Across the way, she noted the still form of Carolyn Donovan, unguarded and likewise ignored by medical personnel as she lay on her back on a gurney, both wrists cuffed to side rails. “They just leave her there unguarded?” she asked Paul incredulously.
He answered with a question. “What the hell is going on in here?”
One thing was certain: she was going to have a long talk with the Little Rock police chief about his chain-of-custody procedures. Leaving a fugitive like Carolyn Donovan alone was inexcusable.
“Look there.” Paul pointed.
The commotion seemed centered around a bank of elevators, where Irene saw a cluster of doctors and nurses waiting for the doors to open. A cop nearby had his weapon drawn, and she suppressed the urge to draw her own. She was still twenty feet away when the doors opened, and the waiting crowd came alive. Amid the cluster of legs, she could see the wheels of a gurney being brought off the elevator, and above their heads, she could make out the characteristic slumped posture of someone in the midst of performing CPR while straddling his patient on the cot.
The knot of people moved as one down the tile floor back toward the trauma rooms, leaving a thick blood trail on the tile floor.
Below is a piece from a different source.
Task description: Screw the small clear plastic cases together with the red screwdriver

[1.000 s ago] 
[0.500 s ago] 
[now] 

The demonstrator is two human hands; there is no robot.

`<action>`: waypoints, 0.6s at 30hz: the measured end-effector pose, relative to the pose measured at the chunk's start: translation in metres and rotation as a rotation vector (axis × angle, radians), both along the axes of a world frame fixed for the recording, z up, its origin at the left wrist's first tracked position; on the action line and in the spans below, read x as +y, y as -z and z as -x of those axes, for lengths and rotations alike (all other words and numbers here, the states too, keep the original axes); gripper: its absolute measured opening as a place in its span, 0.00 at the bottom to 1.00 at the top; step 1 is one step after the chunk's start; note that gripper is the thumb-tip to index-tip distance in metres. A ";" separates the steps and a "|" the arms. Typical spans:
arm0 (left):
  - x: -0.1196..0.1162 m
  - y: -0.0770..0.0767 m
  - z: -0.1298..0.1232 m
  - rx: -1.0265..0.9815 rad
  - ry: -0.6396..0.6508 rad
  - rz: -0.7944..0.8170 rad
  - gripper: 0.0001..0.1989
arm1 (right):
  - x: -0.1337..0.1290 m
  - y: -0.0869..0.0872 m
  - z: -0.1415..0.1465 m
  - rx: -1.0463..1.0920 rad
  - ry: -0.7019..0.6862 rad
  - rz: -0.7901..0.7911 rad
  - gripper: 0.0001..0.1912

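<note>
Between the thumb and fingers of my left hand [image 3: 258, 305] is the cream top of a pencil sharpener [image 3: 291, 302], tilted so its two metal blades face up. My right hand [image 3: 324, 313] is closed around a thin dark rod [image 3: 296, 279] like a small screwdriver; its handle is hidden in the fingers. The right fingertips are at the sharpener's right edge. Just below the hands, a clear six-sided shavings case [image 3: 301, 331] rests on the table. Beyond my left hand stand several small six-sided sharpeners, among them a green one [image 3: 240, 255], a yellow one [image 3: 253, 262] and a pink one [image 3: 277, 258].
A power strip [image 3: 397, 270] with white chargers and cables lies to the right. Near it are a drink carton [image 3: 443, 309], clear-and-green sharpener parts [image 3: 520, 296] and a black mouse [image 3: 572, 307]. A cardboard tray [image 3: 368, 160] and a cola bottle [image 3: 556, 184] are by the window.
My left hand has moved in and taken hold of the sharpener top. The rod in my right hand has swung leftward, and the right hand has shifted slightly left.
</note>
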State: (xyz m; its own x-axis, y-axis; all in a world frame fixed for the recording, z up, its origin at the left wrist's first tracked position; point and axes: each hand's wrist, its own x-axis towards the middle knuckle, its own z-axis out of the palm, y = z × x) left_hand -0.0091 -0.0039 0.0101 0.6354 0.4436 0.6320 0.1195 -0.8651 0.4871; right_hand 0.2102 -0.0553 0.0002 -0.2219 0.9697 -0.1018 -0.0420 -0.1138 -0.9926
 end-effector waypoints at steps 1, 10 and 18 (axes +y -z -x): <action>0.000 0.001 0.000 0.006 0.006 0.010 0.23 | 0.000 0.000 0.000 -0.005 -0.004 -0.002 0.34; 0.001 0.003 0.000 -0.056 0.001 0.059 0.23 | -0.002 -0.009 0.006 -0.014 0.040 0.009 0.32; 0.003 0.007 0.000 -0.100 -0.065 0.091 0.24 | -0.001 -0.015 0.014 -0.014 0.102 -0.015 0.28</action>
As they passed, she thought she saw a police uniform shirt in a heap at the foot of the gurney.
The other cop-the one with his gun still drawn-looked like he needed to sit down but followed the procession, anyway. She snagged him as he passed, snapping the badge from her waistband and holding it up where he could see it. “What’s going on?” she said quickly. “And why don’t you put that weapon away?”
The cop looked scared to death. He glanced first at the badge and then to her face. Finally, his eyes fell to the gun in his hand, and he sheepishly slid the weapon back into its holster. “Somebody killed him upstairs,” he said, clearly dazed by it all. “Guarding some kid. Got one of your guys, too.” He shook himself free of her and hurried to rejoin the group.
Irene looked to Paul. “One of our guys?”
They got it at the same instant. “Sparks!”
Bleary-eyed and numb after his fitful three-hour nap, Jake had just lifted himself out of an overstuffed chair in the lavish TV room, on his way back to the kitchen for a second cup of coffee, when the Special Report graphic caught his attention. Flanked by pictures of Carolyn and Travis, the local Little Rock newscaster nodded slightly to acknowledge his cue and started right into the story.
“Police sources confirm that they foiled an attempt this morning to suffocate the teenaged son of the famed terrorists Jake and Carolyn Donovan as the boy lay in the intensivecare unit of St. Luke’s Hospital, recovering from injuries sustained yesterday as he reentered the Newark Hazardous Waste Site…”
Jake froze, his mouth agape, as he zeroed in on the announcer’s words. The station cut live to a young reporter on the scene at the hospital, who used the most graphic, sensational terms he knew to describe the details. As the reporter spoke, the screen showed closeups of blood smears on the tile floor of the Emergency Department.